§ **Exercise prompt**
Repeat the whole listing below exactly as it reads.

Start of Task data

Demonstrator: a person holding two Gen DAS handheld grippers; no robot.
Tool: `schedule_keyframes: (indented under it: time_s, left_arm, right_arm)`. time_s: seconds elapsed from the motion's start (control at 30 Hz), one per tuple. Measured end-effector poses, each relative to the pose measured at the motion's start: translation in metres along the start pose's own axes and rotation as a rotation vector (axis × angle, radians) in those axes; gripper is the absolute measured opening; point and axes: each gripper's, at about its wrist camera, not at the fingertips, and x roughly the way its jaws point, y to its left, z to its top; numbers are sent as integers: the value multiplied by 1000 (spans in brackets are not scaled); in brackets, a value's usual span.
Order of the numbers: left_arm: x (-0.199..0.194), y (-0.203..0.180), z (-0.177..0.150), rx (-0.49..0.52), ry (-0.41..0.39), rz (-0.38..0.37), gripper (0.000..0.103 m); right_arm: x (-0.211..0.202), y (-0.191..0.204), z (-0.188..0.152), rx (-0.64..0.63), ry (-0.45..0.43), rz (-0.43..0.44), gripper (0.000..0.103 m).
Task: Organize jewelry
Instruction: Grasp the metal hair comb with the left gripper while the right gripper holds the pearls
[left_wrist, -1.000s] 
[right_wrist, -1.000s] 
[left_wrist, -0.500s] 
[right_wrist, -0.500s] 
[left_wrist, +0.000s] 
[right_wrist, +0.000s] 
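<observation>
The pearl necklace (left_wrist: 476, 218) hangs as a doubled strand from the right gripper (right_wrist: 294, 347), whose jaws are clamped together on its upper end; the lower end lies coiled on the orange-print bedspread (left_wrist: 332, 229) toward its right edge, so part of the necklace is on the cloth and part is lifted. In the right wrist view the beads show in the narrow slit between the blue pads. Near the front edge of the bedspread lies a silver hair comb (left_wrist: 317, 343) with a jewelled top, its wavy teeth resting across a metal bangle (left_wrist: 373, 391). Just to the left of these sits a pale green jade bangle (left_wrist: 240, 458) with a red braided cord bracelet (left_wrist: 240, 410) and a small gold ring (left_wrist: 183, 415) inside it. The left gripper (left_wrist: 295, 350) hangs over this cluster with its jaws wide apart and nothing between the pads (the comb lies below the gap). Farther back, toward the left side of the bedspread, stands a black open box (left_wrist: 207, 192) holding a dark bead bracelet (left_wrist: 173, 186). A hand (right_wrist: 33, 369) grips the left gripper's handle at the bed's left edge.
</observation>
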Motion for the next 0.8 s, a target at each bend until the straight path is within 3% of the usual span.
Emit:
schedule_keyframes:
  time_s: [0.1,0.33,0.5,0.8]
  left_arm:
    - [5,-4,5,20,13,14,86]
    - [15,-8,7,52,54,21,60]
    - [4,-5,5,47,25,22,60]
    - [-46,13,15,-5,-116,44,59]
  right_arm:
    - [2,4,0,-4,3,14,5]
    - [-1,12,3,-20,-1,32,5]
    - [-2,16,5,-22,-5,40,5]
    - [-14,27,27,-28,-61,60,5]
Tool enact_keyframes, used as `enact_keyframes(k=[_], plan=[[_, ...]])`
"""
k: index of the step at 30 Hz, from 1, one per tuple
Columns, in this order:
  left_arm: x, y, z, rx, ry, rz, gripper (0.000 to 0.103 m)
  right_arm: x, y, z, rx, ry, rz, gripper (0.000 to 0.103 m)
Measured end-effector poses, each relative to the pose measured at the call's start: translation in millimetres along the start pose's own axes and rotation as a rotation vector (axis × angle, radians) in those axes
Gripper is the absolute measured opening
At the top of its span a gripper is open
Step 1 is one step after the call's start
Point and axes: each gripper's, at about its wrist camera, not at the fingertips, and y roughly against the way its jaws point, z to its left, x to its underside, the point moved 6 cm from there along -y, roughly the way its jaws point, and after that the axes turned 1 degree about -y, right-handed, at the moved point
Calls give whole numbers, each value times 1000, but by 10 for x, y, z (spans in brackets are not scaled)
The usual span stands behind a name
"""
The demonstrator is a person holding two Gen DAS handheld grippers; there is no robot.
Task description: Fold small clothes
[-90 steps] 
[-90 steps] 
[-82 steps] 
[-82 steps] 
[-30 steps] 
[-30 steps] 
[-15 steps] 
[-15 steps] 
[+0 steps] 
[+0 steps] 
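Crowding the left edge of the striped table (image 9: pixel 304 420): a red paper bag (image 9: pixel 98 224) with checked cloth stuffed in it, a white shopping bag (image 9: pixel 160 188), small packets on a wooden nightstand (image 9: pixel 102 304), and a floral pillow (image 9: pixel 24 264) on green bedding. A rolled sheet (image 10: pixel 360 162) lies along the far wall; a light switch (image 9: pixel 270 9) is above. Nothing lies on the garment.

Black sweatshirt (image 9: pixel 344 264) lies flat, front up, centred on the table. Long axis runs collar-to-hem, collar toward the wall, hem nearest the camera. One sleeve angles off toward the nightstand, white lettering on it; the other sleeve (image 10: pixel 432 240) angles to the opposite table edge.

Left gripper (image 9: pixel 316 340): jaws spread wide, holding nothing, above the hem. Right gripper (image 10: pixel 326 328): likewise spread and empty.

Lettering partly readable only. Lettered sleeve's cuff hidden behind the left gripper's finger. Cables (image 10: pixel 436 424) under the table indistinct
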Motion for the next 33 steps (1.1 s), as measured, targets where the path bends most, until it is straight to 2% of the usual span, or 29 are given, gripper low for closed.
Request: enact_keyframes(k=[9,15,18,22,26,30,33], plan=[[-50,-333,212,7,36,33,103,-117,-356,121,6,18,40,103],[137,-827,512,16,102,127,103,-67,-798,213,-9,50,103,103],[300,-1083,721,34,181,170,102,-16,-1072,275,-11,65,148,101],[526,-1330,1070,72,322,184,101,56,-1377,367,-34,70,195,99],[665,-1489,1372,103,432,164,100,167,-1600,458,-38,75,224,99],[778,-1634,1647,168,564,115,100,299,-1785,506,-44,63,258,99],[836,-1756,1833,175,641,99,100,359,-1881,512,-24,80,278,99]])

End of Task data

§ **Exercise answer**
Demonstrator: a person holding two Gen DAS handheld grippers; no robot.
Tool: `schedule_keyframes: (indented under it: time_s, left_arm, right_arm)`. time_s: seconds elapsed from the motion's start (control at 30 Hz), one per tuple. Measured end-effector poses, each relative to the pose measured at the motion's start: translation in metres along the start pose's own axes and rotation as a rotation vector (axis × angle, radians) in those axes; gripper is the absolute measured opening; point and axes: each gripper's, at about its wrist camera, not at the fingertips, and x roughly the way its jaws point, y to its left, z to its top; numbers are sent as integers: the value multiplied by 1000 (spans in brackets are not scaled); in brackets, a value's usual span.
Order of the numbers: left_arm: x (-0.199..0.194), y (-0.203..0.180), z (-0.177..0.150), rx (-0.49..0.52), ry (-0.41..0.39), rz (-0.38..0.37), gripper (0.000..0.103 m); right_arm: x (-0.211..0.202), y (-0.191..0.204), z (-0.188..0.152), rx (-0.64..0.63), ry (-0.45..0.43), rz (-0.43..0.44), gripper (0.000..0.103 m).
Task: Organize jewelry
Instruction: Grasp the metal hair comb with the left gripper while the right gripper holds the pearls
[left_wrist, -1.000s] 
[right_wrist, -1.000s] 
[left_wrist, -0.500s] 
[right_wrist, -0.500s] 
[left_wrist, +0.000s] 
[right_wrist, +0.000s] 
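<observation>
The pearl necklace (left_wrist: 476, 218) hangs as a doubled strand from the right gripper (right_wrist: 294, 347), whose jaws are clamped together on its upper end; the lower end lies coiled on the orange-print bedspread (left_wrist: 332, 229) toward its right edge, so part of the necklace is on the cloth and part is lifted. In the right wrist view the beads show in the narrow slit between the blue pads. Near the front edge of the bedspread lies a silver hair comb (left_wrist: 317, 343) with a jewelled top, its wavy teeth resting across a metal bangle (left_wrist: 373, 391). Just to the left of these sits a pale green jade bangle (left_wrist: 240, 458) with a red braided cord bracelet (left_wrist: 240, 410) and a small gold ring (left_wrist: 183, 415) inside it. The left gripper (left_wrist: 295, 350) hangs over this cluster with its jaws wide apart and nothing between the pads (the comb lies below the gap). Farther back, toward the left side of the bedspread, stands a black open box (left_wrist: 207, 192) holding a dark bead bracelet (left_wrist: 173, 186). A hand (right_wrist: 33, 369) grips the left gripper's handle at the bed's left edge.
</observation>
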Motion for the next 0.8 s, a target at each bend until the straight path is within 3% of the usual span.
Emit:
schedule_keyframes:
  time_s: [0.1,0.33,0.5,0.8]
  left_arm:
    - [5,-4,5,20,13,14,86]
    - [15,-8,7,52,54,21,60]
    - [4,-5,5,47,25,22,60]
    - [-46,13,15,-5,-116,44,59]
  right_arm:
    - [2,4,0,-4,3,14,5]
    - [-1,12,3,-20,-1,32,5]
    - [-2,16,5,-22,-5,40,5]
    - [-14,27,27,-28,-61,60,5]
Tool enact_keyframes, used as `enact_keyframes(k=[_], plan=[[_, ...]])`
"""
k: index of the step at 30 Hz, from 1, one per tuple
Columns, in this order:
  left_arm: x, y, z, rx, ry, rz, gripper (0.000 to 0.103 m)
  right_arm: x, y, z, rx, ry, rz, gripper (0.000 to 0.103 m)
Measured end-effector poses, each relative to the pose measured at the call's start: translation in millimetres along the start pose's own axes and rotation as a rotation vector (axis × angle, radians) in those axes
Gripper is the absolute measured opening
At the top of its span a gripper is open
Step 1 is one step after the call's start
Point and axes: each gripper's, at about its wrist camera, not at the fingertips, and y roughly against the way its jaws point, z to its left, x to its underside, the point moved 6 cm from there along -y, roughly the way its jaws point, and after that the axes turned 1 degree about -y, right-handed, at the moved point
Calls give whole numbers, each value times 1000, but by 10 for x, y, z (spans in brackets are not scaled)
The usual span stands behind a name
"""
The demonstrator is a person holding two Gen DAS handheld grippers; there is no robot.
Task description: Fold small clothes
[-90 steps] 
[-90 steps] 
[-82 steps] 
[-82 steps] 
[-30 steps] 
[-30 steps] 
[-15 steps] 
[-15 steps] 
[+0 steps] 
[+0 steps] 
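Crowding the left edge of the striped table (image 9: pixel 304 420): a red paper bag (image 9: pixel 98 224) with checked cloth stuffed in it, a white shopping bag (image 9: pixel 160 188), small packets on a wooden nightstand (image 9: pixel 102 304), and a floral pillow (image 9: pixel 24 264) on green bedding. A rolled sheet (image 10: pixel 360 162) lies along the far wall; a light switch (image 9: pixel 270 9) is above. Nothing lies on the garment.

Black sweatshirt (image 9: pixel 344 264) lies flat, front up, centred on the table. Long axis runs collar-to-hem, collar toward the wall, hem nearest the camera. One sleeve angles off toward the nightstand, white lettering on it; the other sleeve (image 10: pixel 432 240) angles to the opposite table edge.

Left gripper (image 9: pixel 316 340): jaws spread wide, holding nothing, above the hem. Right gripper (image 10: pixel 326 328): likewise spread and empty.

Lettering partly readable only. Lettered sleeve's cuff hidden behind the left gripper's finger. Cables (image 10: pixel 436 424) under the table indistinct
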Motion for the next 33 steps (1.1 s), as measured, targets where the path bends most, until it is straight to 2% of the usual span, or 29 are given, gripper low for closed.
Request: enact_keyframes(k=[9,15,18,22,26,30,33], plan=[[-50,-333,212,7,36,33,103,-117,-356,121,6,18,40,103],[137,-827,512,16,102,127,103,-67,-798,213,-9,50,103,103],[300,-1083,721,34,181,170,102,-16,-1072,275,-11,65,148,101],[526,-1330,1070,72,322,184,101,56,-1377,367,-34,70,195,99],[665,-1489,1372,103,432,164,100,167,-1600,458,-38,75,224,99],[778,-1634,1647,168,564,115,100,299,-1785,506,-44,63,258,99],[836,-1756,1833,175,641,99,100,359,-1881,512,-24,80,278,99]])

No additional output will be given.